Wait'll next year and hope...

So now it has come - that time that we have dreaded for the past six months. The end of baseball season. No more nightly visits with Brownie and JD. No more astonishingly balletic moves to gasp over, no more unjust umpires to moan over, no more ecstasy of victory or agony of defeat. The Astros' season is over.

The season ended on a high note as they shut out the Cubs, but over the last week to ten days of the season, they had lost the momentum that they had enjoyed since the end of June. Suddenly, they were in a funk, playing with no more energy than they had during the first several weeks of the season when they were truly awful. They looked tired and out of their depth and they limped to the end of the season.

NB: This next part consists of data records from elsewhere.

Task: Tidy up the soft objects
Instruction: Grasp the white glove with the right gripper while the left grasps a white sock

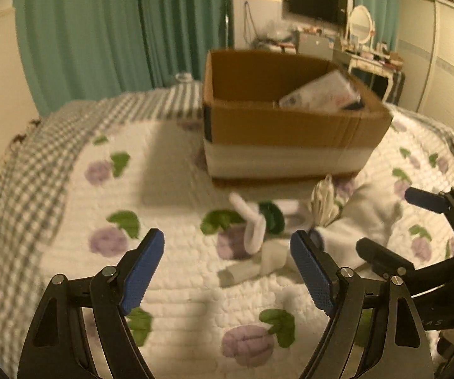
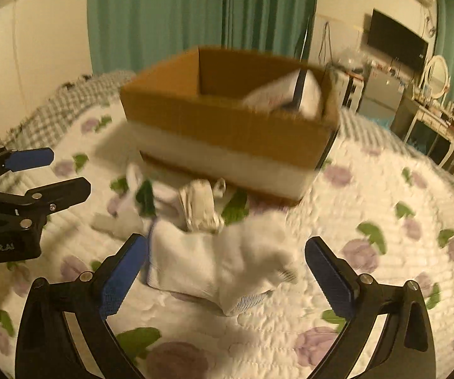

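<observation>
On the flowered quilt of the bed, the left gripper hangs with jaws wide apart, empty, near a thin white sock. Right of it a white sock pile lies between the right gripper jaws, also spread wide, gripping nothing. The cardboard box stands beyond.

White lettering ending in "nRobot.AI" runs along the black body of my left gripper, its first letters cut off at the frame's edge in the right wrist view. Faint letters reading roughly "A S" mark the black body of my right gripper in the left wrist view, too dim to make out in full. Print on the white package inside the cardboard box is too blurred to read.
</observation>
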A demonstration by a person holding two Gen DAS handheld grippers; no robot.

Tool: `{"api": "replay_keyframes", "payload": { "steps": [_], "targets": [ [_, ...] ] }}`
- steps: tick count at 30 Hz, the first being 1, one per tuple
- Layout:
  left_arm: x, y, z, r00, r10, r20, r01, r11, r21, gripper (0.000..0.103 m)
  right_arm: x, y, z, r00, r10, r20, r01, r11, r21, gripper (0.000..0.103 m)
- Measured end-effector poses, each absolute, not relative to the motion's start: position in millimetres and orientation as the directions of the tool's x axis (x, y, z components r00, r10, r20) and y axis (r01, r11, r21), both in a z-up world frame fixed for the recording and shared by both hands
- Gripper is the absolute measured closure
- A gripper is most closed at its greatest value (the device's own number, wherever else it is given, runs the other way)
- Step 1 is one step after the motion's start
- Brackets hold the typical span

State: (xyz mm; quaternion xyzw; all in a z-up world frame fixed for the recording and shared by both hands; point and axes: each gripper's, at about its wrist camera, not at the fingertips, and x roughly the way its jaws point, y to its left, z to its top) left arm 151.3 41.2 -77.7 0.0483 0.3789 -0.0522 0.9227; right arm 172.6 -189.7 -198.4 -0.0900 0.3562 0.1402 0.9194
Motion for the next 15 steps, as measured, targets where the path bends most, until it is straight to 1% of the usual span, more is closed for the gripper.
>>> {"api": "replay_keyframes", "payload": {
  "steps": [2,7,10,12,14,15],
  "targets": [
    [155,41,-93,0.696,-0.064,-0.715,0.136,0.99,0.044,0.02,180,-190,-212,0.688,0.188,-0.701,-0.322,0.945,-0.062,0.002],
    [159,39,-123,0.666,-0.061,-0.743,0.153,0.987,0.057,0.02,196,-188,-232,0.674,0.145,-0.724,-0.318,0.942,-0.107,0.002],
    [158,36,-132,0.662,-0.054,-0.748,0.168,0.983,0.078,0.02,204,-188,-241,0.668,0.121,-0.735,-0.304,0.945,-0.12,0.002],
    [157,33,-136,0.658,-0.055,-0.751,0.181,0.98,0.087,0.02,207,-191,-241,0.67,0.121,-0.732,-0.294,0.949,-0.113,0.006],
    [156,29,-140,0.646,-0.073,-0.76,0.203,0.976,0.078,0.02,207,-197,-238,0.683,0.125,-0.719,-0.279,0.955,-0.099,0.018],
    [156,28,-142,0.642,-0.08,-0.762,0.212,0.974,0.076,0.02,206,-199,-236,0.686,0.133,-0.715,-0.277,0.957,-0.088,0.02]
  ]
}}
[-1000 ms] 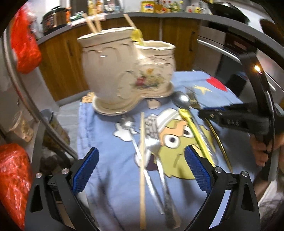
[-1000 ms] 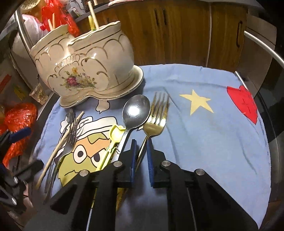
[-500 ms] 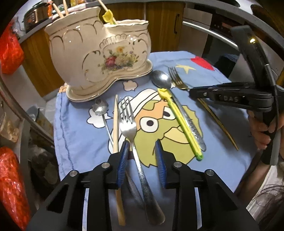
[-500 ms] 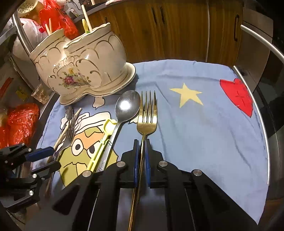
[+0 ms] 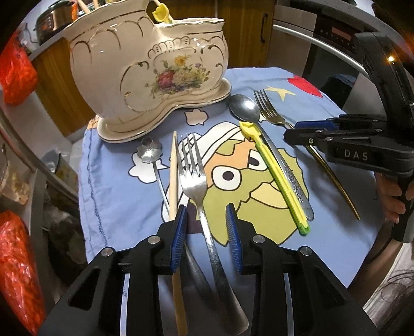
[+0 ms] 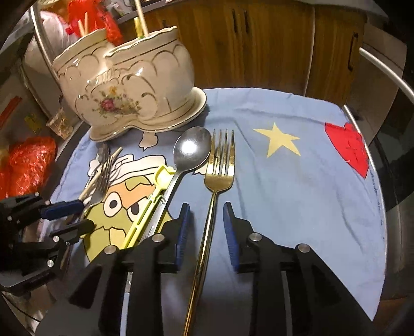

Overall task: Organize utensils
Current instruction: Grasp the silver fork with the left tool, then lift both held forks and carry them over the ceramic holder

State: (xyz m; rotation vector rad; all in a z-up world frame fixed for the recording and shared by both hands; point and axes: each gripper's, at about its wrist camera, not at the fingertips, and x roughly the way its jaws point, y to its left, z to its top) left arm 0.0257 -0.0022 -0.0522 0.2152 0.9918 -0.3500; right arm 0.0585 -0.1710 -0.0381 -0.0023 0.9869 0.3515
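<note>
Two joined compartments make up the cream ceramic utensil holder with gold trim and a flower motif (image 5: 145, 69), which is seen ahead of and to the left of the left gripper (image 5: 205, 219). A yellow plastic piece (image 5: 161, 11) and pale wooden sticks (image 6: 141, 15) are seen rising from its compartments; which compartment holds which cannot be told. The holder is set on a blue cartoon-print cloth (image 6: 297, 193).

The left gripper is held low over the cloth, its blue-padded jaws apart, and the handle of a silver steel fork (image 5: 196, 186) is straddled between them without being touched. A pale wooden chopstick (image 5: 172, 175) lies just outside its left pad, and a small flower-headed silver spoon (image 5: 149, 153) further left. To its right a yellow-green plastic stick (image 5: 276, 175) and a large silver spoon (image 5: 244, 107) are laid side by side.

The right gripper (image 6: 205, 226) is likewise held low with jaws apart, and the slim handle of a gold-coloured fork (image 6: 220, 170) runs between them, untouched. A hand (image 5: 393, 199) is seen around its grip.
</note>
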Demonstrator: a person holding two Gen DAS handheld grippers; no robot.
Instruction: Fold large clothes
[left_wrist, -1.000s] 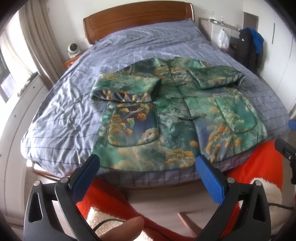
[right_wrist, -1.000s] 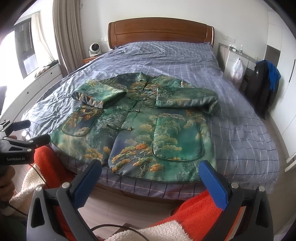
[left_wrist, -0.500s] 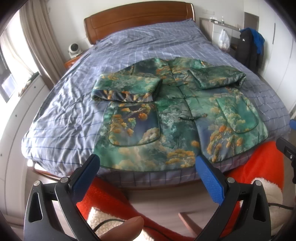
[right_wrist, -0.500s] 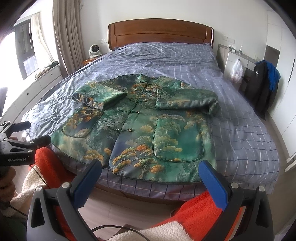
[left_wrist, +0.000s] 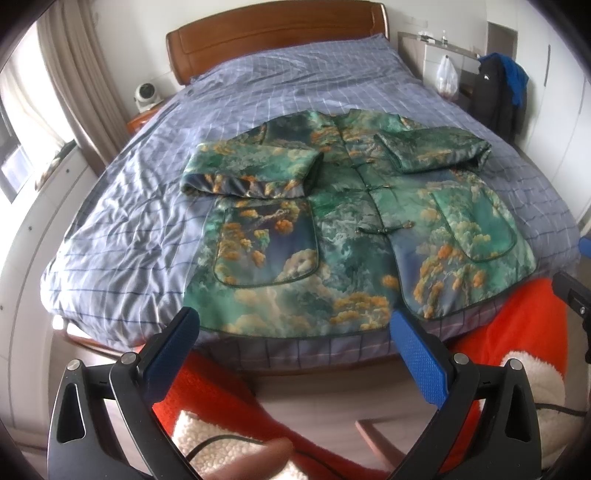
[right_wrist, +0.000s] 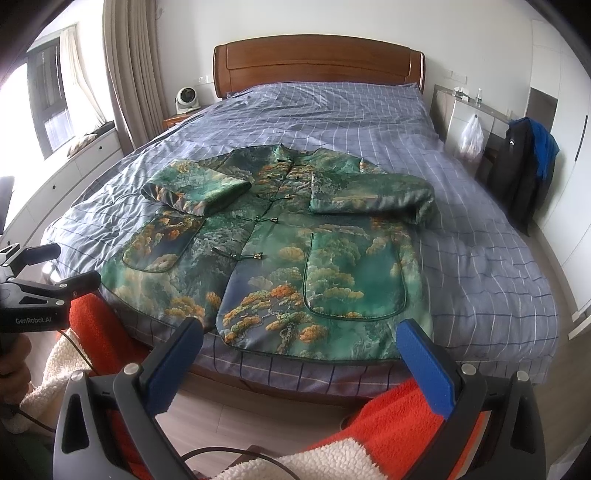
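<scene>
Bed (right_wrist: 480, 229) holds jacket (right_wrist: 280, 251) beyond both spread tongs (left_wrist: 295, 332) (right_wrist: 303, 343).

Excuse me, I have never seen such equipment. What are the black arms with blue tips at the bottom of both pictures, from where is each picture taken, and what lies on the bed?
There is no robot here. A person holds a pair of tongs in each hand, and each pair carries a wide-angle camera looking forward along its two fingers. One picture comes from the left tongs, the other from the right tongs. The blue parts are grip pads on the fingers. Both tongs are open and hold nothing.

On the bed, with its blue checked cover, a green patterned jacket lies flat, front up, both sleeves already folded in across the chest. The red fleece at the bottom seems to be the person's clothing.
</scene>
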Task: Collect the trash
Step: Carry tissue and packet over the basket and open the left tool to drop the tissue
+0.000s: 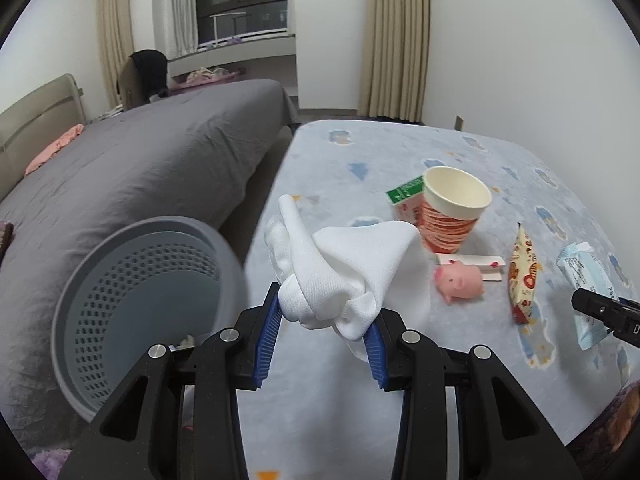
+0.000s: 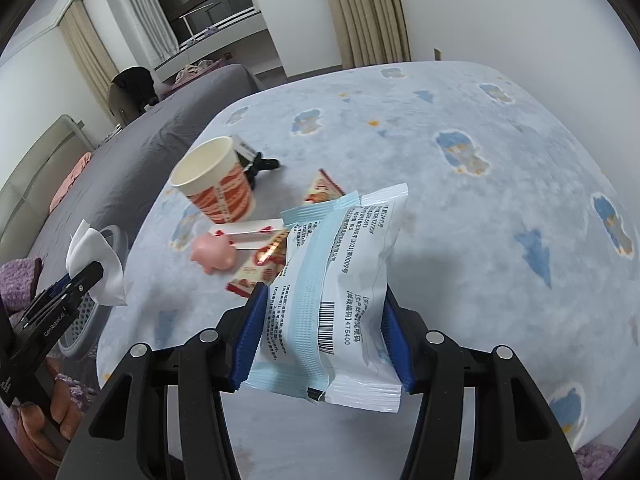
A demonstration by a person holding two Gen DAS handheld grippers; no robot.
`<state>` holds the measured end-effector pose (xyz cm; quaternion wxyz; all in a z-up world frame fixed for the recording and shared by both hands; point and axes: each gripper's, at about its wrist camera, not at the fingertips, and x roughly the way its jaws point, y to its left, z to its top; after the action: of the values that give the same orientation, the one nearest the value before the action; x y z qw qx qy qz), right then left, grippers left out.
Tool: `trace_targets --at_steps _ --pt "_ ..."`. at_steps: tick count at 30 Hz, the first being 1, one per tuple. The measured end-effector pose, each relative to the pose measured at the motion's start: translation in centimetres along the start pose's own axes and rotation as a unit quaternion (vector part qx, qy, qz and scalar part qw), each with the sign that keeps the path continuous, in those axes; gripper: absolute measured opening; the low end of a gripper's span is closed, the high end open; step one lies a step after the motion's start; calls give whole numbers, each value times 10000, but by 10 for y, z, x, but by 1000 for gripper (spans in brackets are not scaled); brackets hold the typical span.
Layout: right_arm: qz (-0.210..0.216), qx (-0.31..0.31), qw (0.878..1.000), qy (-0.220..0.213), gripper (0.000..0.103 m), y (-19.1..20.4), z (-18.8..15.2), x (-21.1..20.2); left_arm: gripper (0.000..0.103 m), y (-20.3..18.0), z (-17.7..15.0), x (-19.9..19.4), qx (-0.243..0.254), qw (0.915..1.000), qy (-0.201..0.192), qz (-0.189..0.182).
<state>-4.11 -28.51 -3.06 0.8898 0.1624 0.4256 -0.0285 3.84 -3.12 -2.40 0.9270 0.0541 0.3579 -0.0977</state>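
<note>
The left gripper (image 1: 324,316) is clamped on a crumpled white tissue (image 1: 344,276); the right gripper (image 2: 324,316) grasps a white-and-blue plastic packet (image 2: 340,280), hiding a snack wrapper (image 2: 260,272) behind.

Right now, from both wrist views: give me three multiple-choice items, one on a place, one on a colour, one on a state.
1. Where is the grey perforated plastic basket?
A. On the patterned blue sheet
B. Left of the patterned bed, beside the grey bed
C. Behind the cup

2. What colour is the small rubber pig toy?
A. Pink
B. Green
C. Yellow

3. What does the right gripper hold?
A. Nothing
B. The red-striped paper cup
C. The white and light blue printed plastic packet

Answers:
1 B, the basket sits low between the two beds in the left wrist view.
2 A, its body is pink in both views.
3 C, the blue fingers press on the packet's two sides; the cup stands on the sheet.
</note>
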Motion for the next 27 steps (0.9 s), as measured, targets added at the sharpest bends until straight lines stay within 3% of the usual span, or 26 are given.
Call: trace_targets --at_steps 14,27 --pt "576 -799 9951 27 53 109 16 8 38 73 -6 -31 -444 9984 -119 332" --pt "1417 -1619 9763 249 53 216 38 50 38 134 6 -34 -841 9938 40 733"
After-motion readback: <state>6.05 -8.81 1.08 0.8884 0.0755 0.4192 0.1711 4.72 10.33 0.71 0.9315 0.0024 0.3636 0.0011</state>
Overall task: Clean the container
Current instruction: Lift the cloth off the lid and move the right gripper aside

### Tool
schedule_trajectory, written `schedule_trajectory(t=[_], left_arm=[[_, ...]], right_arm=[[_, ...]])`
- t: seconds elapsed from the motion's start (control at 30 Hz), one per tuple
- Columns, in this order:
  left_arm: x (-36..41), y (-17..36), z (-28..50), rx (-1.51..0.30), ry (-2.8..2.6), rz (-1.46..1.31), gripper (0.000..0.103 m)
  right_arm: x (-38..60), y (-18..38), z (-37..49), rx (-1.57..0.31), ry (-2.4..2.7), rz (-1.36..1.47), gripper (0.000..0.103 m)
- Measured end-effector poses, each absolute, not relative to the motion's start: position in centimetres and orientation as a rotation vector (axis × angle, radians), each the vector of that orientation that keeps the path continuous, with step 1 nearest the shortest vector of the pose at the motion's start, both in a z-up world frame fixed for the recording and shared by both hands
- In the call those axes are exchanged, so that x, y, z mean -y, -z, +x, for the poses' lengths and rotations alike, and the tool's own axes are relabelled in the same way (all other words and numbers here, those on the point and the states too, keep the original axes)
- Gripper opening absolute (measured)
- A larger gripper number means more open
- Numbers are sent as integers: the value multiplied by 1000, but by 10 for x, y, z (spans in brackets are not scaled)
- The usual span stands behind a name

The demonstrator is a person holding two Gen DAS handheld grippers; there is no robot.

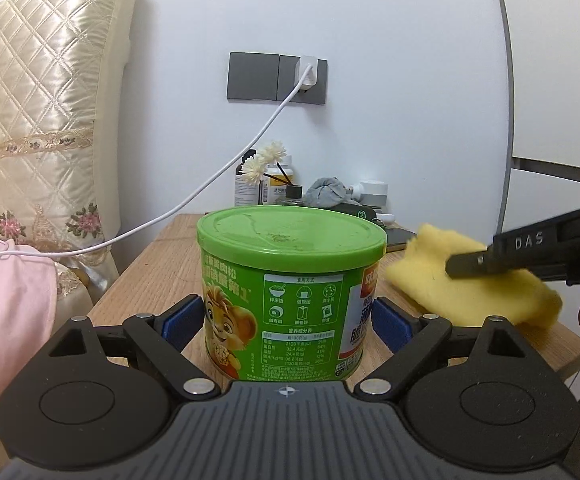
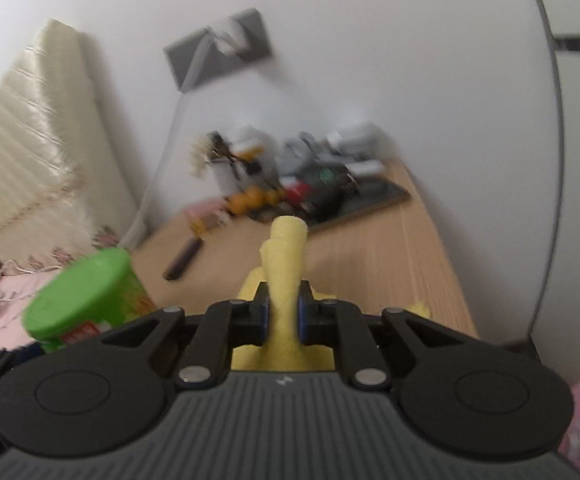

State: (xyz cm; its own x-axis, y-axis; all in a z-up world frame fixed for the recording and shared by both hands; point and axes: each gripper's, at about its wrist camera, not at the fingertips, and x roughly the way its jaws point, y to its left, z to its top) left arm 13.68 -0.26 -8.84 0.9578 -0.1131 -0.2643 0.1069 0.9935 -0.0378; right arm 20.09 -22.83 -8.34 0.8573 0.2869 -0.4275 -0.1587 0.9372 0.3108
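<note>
So the step in hand looks like getting the cloth onto the lid for a wipe. The round green canister with the green plastic lid and cartoon label [image 1: 290, 292] is stood upright on the light wooden tabletop [image 1: 158, 272], near its front edge, and it's bracketed by the left gripper [image 1: 288, 320]: the blue pads [image 1: 180, 322] are set against both sides of the can, so it appears to be clamped, though actual contact on the right side can't be fully confirmed from this angle. The folded yellow microfibre cloth [image 2: 286, 276] is pinched firmly between the closed jaws of the right gripper [image 2: 284, 316].

To do this well, the can should be kept squeezed and pressed down so it isn't spun or tipped once wiping pressure is applied. Some grime or dried smears can be made out on the lid top, around the middle, so that's probably where the cloth should be dragged first, flat side down, in short strokes towards the rim instead of one big shove.

Position-wise, the cloth is held off to the can's right, apart from it and roughly level with the lid. From the right wrist view (blurry) the can is seen low on the left, so a leftward swing is what's needed.
</note>
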Motion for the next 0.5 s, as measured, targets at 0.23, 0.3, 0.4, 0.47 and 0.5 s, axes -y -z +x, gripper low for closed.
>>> schedule_trajectory(t=[0.23,0.3,0.4,0.47,0.5], left_arm=[[3,84,133,-274,93,-17,103],[4,81,128,-262,99,-7,103],[6,78,122,-259,113,1,103],[5,75,119,-260,123,-8,103],[5,73,117,-260,127,-14,103]], right_arm=[[226,95,213,-574,-226,272,15],[226,96,213,-571,-225,275,15],[228,96,211,-556,-233,295,19],[228,95,210,-541,-254,309,51],[227,92,209,-535,-256,300,53]])
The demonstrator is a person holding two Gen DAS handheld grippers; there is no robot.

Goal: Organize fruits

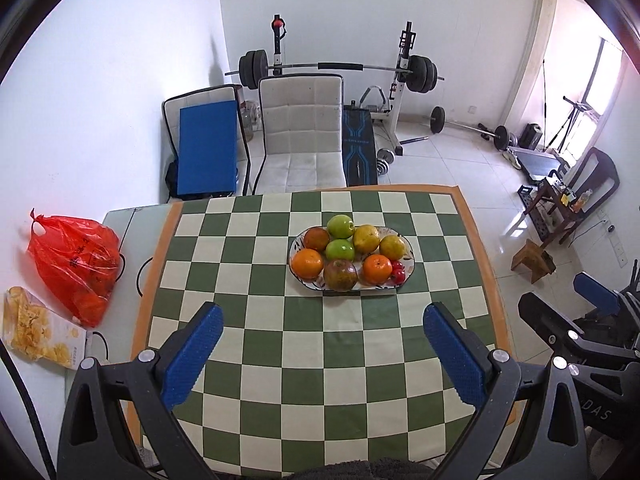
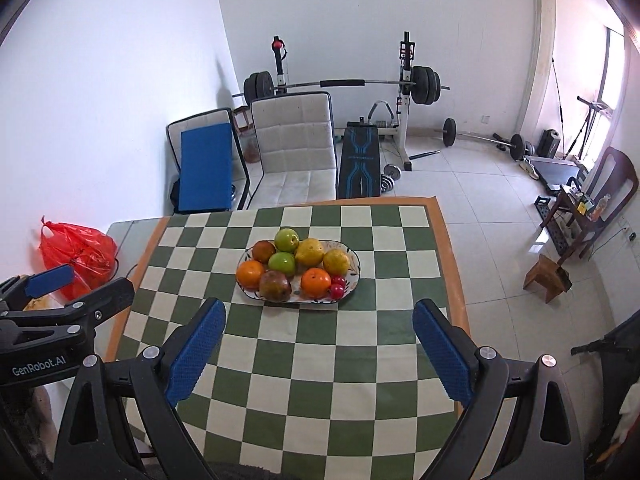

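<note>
Grippers left (image 1: 322, 356) and right (image 2: 318, 350) hover gaping and empty over the cloth (image 1: 304, 376). Farther off, mid-table, the plate (image 1: 406, 246) is heaped with fruit (image 1: 340, 249); nudging one piece could roll its neighbours off the rim.

Behind the counter (image 1: 440, 240), with its green-and-white checked cloth, a white padded chair (image 1: 302, 128) faces in. Left of that chair, a blue board (image 1: 207, 148) leans on a second cushion. Behind the chair, a barbell (image 1: 340, 67) rests on its rack; a blue-patterned black bench (image 1: 359, 148) sits just right of the chair. Far left of the chair, a red plastic bag (image 1: 74, 264) slumps beside a snack box (image 1: 36, 328). Well right, a wooden stool (image 1: 534, 260).
</note>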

For a while there in late August and early September, I had high hopes for the end of their season. I thought they would at least finish in third place and might even overtake the Cardinals for second place in the division. It was not to be. They finished fourth out of six. Now, we'll just have to look forward to spring training and hope that next year will be kinder to our team. It would help a lot if they could learn to play as well in April and May as they do in July and August.

Meanwhile, of course, the season isn't over for eight teams, as the playoffs loom in just a couple of days. On the last day of the season, San Francisio clinched the Western Division of the National League and Bobby Cox's Atlanta Braves clinched the Wild Card, so Bobby has one more chance to go to the Big Dance before he retires. Unfortunately, his Braves are so hobbled by injuries that it is hard to see how they could go very far, but you never know with a short series.

In the long marathon of a 162 game season, every team pretty much ends up where it deserves to end up, but in a five or seven game series there isn't always time for the cream to find its way to the top. On paper, right now, the Phillies are far and away the best team in baseball, but they don't play the games on paper, and emotion can sometimes carry athletes to highs they didn't know they could reach. I am quite sure that there are no players in baseball who would love to win for their manager more than the Braves would right now, but will that emotion be enough?

In the American League, I must say my heart is with Tampa Bay and Minnesota. Speaking of cream rising to the top, year after year, the Minnesota Twins, with few marquee players and a minuscule payroll, seem to find a way to end up at or near the top of their division. They must be doing something right. Maybe the Astros should pay attention to how they do it.

Maybe by next spring, the Astros' management team will have picked up some valuable lessons from these successful teams. Anyway, we fans will wait till then and hope.